Responding to Violence

      Violence can occur anywhere. Regardless of where you work, you will likely face the challenge of responding to a critical incident that includes acts of violence. These can be directed toward patients, bystanders and even emergency responders. This article is designed to provide a response checklist to help EMS providers prepare for and respond to calls for suspected or confirmed incidents of violence.


  • When you're dispatched, the nature and location of the call are important. Get all the dispatch information available.
  • Be aware that dispatching information is not always correct or can be very vague, due to the information the communications center is receiving.
  • Typical procedures require law enforcement be dispatched to any incident with a potential for violence, but you may unknowingly find yourself on a violent scene due to a wrong address, victims coming to you, or your own discovery of an incident.
  • If there are indicators of violence or a "red flag" location, request law enforcement as soon as possible.
  • It is always important to listen for key verbal indicators and gain as much prearrival information as possible, such as that your responding address is in a high-violence area, you've been to a location before (such as a bar or club), reports of shootings, alcohol involvement, crowds, etc.
  • Firefighters and medics should have access to body armor as PPE if responding to high-risk areas or situations.
  • Never hesitate to call for law enforcement assistance if you even think you may need it.


  • Fire and EMS should remain in staging areas until any dangerous scene is secured by law enforcement.
  • Remember, there is a difference between "law enforcement on scene" and "scene is secure."
  • Stay alert to your surroundings and maintain situational awareness at all times.
  • Conduct a complete scene size-up during your "windshield survey."
  • Maintain a good working relationship with law enforcement.
  • Two arrival options: Park past the location when responding, which allows you to see three sides of the structure, or shut down your warning lights and siren and do not pass by or park in front of residence. Stop the unit about 50–100 feet from the residence and position it where it cannot be seen.


  • Maintain a constant sense of caution when dealing with suspicious individuals or situations.
  • When possible, responders should always operate in two-man or "buddy" teams during these types of situations.
  • Look for places to take concealment and cover if needed.
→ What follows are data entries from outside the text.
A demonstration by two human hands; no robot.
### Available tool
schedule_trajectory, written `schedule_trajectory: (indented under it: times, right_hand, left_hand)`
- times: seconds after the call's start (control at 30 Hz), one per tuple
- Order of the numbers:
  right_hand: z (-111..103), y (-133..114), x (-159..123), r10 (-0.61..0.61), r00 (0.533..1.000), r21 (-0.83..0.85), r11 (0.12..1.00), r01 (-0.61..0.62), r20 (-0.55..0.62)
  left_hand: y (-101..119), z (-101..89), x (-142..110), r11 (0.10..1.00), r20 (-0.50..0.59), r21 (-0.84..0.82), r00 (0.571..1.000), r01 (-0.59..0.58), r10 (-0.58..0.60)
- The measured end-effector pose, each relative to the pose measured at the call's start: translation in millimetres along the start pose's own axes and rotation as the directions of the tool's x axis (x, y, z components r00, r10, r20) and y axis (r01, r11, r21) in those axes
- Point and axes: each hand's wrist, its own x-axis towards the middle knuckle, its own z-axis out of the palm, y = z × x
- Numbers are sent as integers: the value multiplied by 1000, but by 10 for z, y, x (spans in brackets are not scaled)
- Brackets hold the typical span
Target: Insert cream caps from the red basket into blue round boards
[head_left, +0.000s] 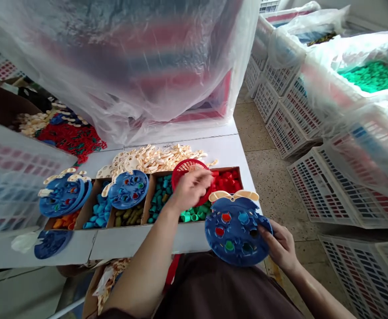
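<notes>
Far left, a brown cardboard box [1, 104] held cream plastic pieces [32, 124] and red plastic pieces [71, 139]. A flat dark-blue plastic disc [52, 243] lay near the front edge of the white table [227, 150]. Behind it, a stack of round blue plastic discs [64, 195] rested against a long compartmented cardboard tray [145, 199], and a single blue disc with coloured caps [127, 189] sat across its dividers. The tray's compartments ran orange, blue, olive, teal, green and red, all filled with small plastic caps. A loose pile of cream plastic pieces [147, 159] lay along its back edge.

The left hand [190, 188] sat over a tilted red mesh plastic basket [187, 173] at the tray's red compartment. Its fingers [200, 177] were curved and lay against the basket; whether they gripped it, I could not tell.

The right hand [280, 246] held a large blue disc with coloured caps [235, 230] by its right edge, fingers [267, 230] closed on the rim. The disc hung past the table's front edge, with a cream plastic piece [234, 195] along its top. A strip of speckled stone floor [263, 177] separated the table from the white lattice plastic crates [290, 128].
</notes>
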Motion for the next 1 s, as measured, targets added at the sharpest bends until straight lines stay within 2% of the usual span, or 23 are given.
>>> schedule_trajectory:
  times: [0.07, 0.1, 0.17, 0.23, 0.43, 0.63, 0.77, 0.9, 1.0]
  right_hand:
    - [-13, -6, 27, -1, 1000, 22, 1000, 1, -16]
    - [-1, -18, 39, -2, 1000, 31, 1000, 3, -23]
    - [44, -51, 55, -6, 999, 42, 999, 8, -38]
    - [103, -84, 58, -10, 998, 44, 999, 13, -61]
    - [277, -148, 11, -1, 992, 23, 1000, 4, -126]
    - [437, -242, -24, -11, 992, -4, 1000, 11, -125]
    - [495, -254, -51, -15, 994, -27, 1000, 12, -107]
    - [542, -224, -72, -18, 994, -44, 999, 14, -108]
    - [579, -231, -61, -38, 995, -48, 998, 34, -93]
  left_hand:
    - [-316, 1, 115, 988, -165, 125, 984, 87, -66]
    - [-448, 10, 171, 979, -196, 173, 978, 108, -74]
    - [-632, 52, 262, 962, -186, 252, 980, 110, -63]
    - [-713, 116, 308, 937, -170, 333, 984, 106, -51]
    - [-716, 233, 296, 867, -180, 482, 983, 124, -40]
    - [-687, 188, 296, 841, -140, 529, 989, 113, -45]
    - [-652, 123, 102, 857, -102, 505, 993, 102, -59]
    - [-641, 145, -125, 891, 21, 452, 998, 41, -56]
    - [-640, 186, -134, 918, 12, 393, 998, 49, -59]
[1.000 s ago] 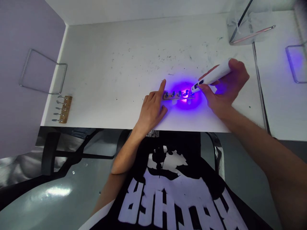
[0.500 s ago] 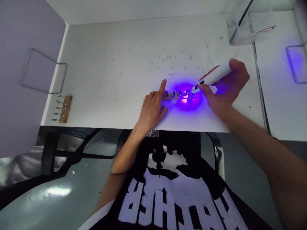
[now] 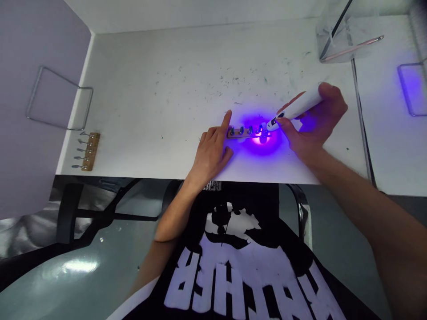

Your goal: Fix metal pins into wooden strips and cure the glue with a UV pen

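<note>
My right hand (image 3: 315,118) is wrapped round a white handheld UV lamp (image 3: 298,106), its thumb near the dark buttons. The lamp tilts down to the left and casts a violet glow over the right end of a narrow strip stand (image 3: 237,136). Several small dark, glossy nail tips (image 3: 250,130) stand in a row along that strip; the glare blurs those at the right end. My left hand (image 3: 211,149) rests on the white table at the strip's left end, index finger stretched out and thumb apart. Whether it touches the strip I cannot tell.
At the table's left edge a wooden block (image 3: 90,152) carries several nail tips on stems. A wire frame (image 3: 62,98) stands behind it. At the back right is a clear container (image 3: 336,40) with a pink rod-like tool (image 3: 360,46). A dark seam (image 3: 362,115) divides the table.
The bright pink spot under the lamp has shifted slightly right along the strip. Both hands have stayed nearly in place.
</note>
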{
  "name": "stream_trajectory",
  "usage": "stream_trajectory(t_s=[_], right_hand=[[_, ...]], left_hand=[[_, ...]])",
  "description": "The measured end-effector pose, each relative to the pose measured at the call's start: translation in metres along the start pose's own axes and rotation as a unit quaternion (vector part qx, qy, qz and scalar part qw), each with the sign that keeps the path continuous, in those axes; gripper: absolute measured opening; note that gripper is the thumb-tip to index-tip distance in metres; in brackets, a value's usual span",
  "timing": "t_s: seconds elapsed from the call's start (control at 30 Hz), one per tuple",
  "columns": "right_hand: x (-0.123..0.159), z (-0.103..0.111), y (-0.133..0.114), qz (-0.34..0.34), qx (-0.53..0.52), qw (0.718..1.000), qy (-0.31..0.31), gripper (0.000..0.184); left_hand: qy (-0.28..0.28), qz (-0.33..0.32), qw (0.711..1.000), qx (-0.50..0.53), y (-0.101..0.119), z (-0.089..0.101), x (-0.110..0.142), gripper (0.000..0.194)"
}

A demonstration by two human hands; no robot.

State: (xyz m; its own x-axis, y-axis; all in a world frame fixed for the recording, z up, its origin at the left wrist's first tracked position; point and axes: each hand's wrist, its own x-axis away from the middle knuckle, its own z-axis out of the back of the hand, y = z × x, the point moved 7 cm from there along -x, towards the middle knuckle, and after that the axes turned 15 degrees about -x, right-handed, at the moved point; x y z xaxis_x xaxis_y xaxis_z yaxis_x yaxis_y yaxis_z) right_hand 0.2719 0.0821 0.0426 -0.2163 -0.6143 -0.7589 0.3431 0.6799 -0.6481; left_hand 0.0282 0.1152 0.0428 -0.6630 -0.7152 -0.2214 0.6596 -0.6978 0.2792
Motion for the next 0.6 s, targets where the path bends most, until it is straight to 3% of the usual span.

Cover may protect you from bullets and thrown objects, while concealment hides you without offering any real protection.
  • Remember, not everyone will greet emergency responders with open arms.
  • Stop and take a moment to size up suspicious vehicles, occupants/contents and activities.
  • Stop, look and listen before entering any suspicious situation, residence or structure.
  • Do not rush in to help the victim of a shooting, stabbing or assault. Take a moment for a quick scene survey and see what potential danger you detect.


  • You may choose to adopt a "load and go" response during an active incident to extract the victim and yourself from a high-risk situation.
  • Work with the family/friends of patients. Try to understand where they're coming from, but remain capable of doing your duties.
  • Recognize when verbal abuse could possibly lead to violence.
  • Responders need to know how to avoid violence and how to react if and when it occurs. What do your guidelines and procedures say? Are these situations addressed?
  • A person who is intoxicated may confuse firefighters or EMS personnel with law enforcement officers.
  • What are your department's guidelines if you find a weapon on a patient or if a patient becomes combative in the back of your unit?
  • If you arrive on the scene of an incident and the people you make contact with are belligerent, intoxicated or violent, you are not obligated to enter the scene until it is secured by law enforcement.
  • Be aware of possible booby traps and improvised explosive devices in questionable surroundings such as clandestine labs and marijuana grows.
  • Safety is the paramount value for all responders during these types of events!

   Hopefully this information will assist your agency's planning, training and response efforts. The more our public safety agencies prepare, the more safely they'll be able to respond to and effectively manage any type of situation that might arise.

Additional Information & Resources

  • Vernon A. First Responders Critical Incident Guide. Red Hat Publishing, 2009,
  • Krebs D. When Violence Erupts: A Survival Guide for Emergency Responders. Jones and Bartlett, 2003,
  • Gorski T, Miller M. The Management of Aggression and Violence: A Field Manual for Emergency, Medical, Enforcement, Psychiatric, and Detoxification Personnel. Human Ecology Systems, 1981.
  • Defensive Tactics for EMS (DT4EMS),

August Vernon is a member of the International Fire Service Training Association's WMD/Terrorism Committee and conducts public safety training at the local, regional, state and federal levels. Employed in emergency management for nine years, he is currently an assistant coordinator for a county office of emergency management.